(Activity) From the listing below, copy only the lines running from the line that contains "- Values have" to the line that contains "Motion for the", both included.

• • • •

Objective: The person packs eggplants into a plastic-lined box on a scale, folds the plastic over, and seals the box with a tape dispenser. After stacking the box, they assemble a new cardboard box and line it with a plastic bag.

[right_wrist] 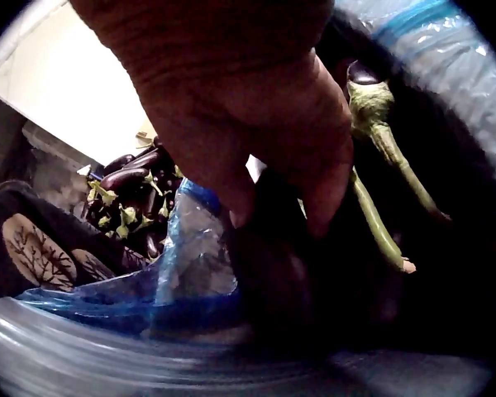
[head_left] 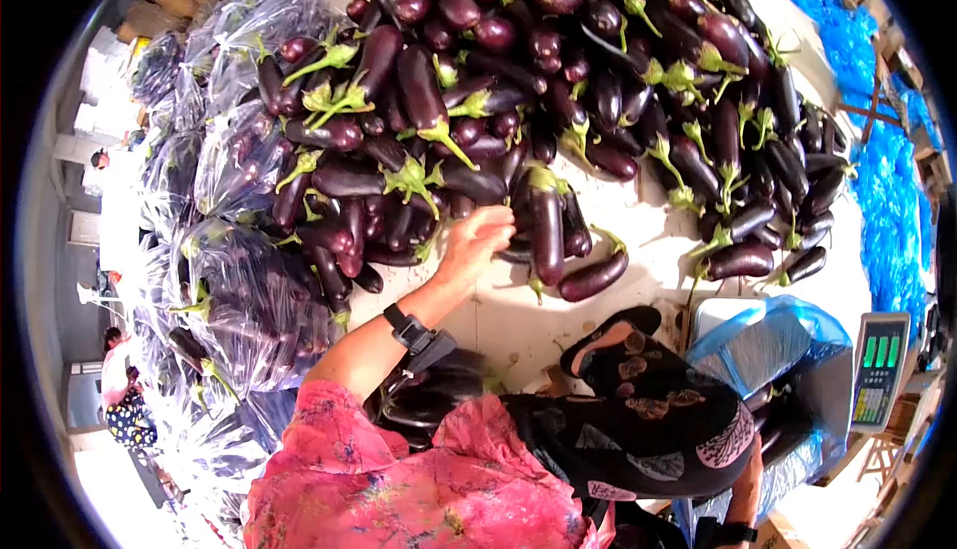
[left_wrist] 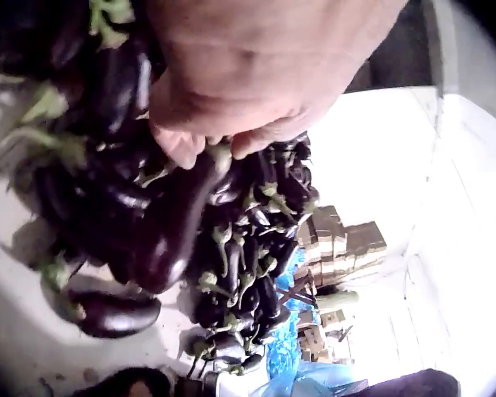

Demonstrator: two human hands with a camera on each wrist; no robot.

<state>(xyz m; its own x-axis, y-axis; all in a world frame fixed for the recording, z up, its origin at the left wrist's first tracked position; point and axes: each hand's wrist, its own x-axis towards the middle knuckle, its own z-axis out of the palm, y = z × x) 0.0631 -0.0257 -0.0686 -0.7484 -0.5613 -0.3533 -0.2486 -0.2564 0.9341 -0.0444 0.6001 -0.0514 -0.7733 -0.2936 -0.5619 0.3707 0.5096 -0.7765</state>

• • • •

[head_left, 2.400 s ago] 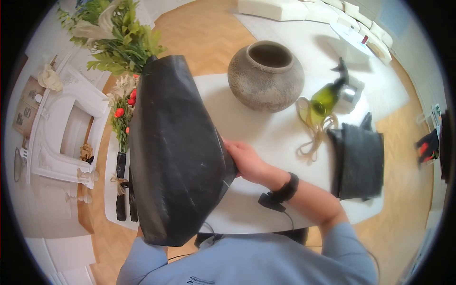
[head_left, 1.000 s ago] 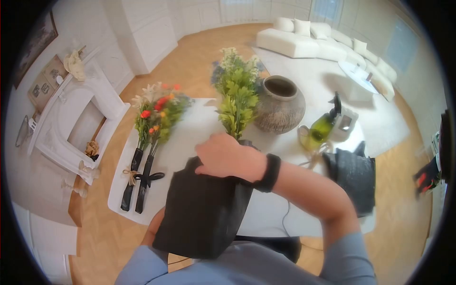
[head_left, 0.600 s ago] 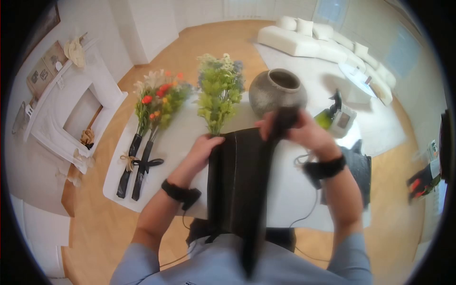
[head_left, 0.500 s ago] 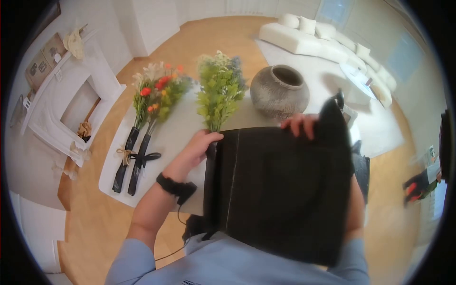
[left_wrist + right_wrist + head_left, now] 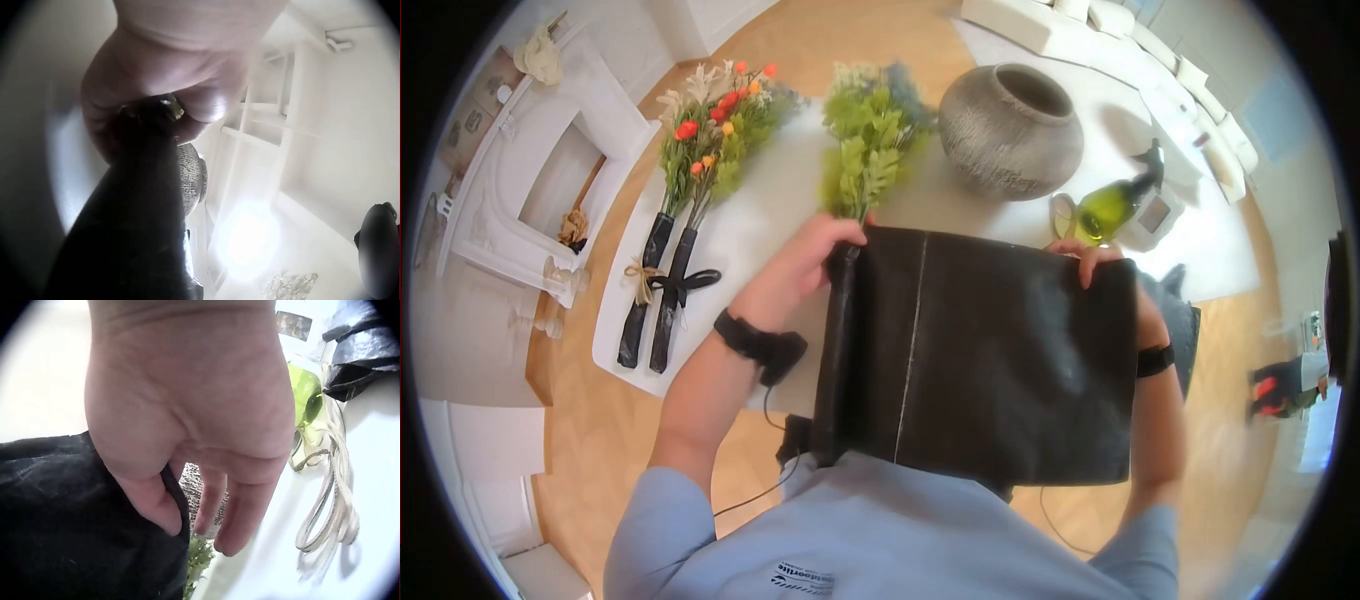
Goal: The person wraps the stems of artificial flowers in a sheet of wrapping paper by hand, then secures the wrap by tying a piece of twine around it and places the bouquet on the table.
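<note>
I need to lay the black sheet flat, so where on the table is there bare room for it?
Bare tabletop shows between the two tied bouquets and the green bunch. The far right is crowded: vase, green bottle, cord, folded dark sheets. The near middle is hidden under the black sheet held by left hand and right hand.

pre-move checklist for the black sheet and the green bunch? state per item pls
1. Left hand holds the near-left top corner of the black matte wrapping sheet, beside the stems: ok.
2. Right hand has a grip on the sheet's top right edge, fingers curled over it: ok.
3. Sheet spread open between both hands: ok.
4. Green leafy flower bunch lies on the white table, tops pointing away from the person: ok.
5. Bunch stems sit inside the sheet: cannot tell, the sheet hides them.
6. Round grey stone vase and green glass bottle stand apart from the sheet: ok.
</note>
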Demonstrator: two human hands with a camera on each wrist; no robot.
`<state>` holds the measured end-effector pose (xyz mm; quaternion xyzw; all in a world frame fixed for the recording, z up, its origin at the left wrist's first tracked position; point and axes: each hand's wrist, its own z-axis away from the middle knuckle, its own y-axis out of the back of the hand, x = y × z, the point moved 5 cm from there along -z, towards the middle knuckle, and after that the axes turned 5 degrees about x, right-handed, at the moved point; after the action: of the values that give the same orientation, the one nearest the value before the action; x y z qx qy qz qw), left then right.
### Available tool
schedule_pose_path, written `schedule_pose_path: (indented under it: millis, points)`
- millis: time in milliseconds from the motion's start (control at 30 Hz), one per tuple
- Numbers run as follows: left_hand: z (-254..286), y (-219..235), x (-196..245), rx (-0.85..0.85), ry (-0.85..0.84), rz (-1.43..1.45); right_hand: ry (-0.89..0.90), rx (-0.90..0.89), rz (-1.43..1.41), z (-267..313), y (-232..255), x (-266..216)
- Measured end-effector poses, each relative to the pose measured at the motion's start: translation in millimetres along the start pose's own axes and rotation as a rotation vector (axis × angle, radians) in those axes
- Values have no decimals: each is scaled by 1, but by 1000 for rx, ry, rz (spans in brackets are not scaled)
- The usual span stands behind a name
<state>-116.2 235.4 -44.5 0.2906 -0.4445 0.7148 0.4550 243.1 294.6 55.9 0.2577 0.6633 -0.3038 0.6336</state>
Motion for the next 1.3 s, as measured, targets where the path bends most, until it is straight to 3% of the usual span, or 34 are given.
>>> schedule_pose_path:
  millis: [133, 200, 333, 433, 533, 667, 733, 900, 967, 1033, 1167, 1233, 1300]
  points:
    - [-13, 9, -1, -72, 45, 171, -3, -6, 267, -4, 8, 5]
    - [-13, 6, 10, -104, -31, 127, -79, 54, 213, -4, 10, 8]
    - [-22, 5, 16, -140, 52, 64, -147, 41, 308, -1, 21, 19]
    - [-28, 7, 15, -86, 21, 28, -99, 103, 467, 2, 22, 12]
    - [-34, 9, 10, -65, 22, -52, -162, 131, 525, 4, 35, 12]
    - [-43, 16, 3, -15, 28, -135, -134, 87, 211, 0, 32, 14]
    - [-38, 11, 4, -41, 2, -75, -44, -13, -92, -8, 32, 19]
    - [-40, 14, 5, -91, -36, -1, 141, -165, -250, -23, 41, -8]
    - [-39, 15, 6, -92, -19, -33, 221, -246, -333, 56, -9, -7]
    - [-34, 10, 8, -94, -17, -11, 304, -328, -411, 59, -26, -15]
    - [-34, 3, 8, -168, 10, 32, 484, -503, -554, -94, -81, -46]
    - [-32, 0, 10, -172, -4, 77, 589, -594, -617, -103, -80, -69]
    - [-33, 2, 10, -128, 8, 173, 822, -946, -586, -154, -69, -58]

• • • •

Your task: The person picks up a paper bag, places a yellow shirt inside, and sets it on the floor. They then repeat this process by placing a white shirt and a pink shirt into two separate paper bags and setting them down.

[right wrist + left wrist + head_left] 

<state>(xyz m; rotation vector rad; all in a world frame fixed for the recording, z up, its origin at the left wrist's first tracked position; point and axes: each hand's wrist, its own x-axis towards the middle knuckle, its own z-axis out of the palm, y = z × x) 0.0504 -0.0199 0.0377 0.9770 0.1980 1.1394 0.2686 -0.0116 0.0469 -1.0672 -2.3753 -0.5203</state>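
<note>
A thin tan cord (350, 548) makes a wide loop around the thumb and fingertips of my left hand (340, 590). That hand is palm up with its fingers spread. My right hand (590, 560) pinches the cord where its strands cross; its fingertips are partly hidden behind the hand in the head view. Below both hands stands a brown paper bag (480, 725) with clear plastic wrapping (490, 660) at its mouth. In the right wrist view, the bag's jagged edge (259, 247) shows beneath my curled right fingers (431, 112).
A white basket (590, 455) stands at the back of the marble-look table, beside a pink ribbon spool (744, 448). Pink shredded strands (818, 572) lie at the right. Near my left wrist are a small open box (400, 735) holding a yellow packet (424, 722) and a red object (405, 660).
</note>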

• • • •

(Expected answer)
- Values have no decimals: each is scaled by 1, but by 1000 for rx, ry, rz (spans in brackets are not scaled)
- The usual span stands behind a name
<state>-116.2 235.4 -44.5 0.2906 -0.4445 0.7148 0.4550 243.1 294.6 55.9 0.2577 0.6633 -0.3038 0.6336</state>
Motion for the next 1.3 s, as measured, targets where the path bends most, until it is straight to 3% of the usual span, or 34 are given.

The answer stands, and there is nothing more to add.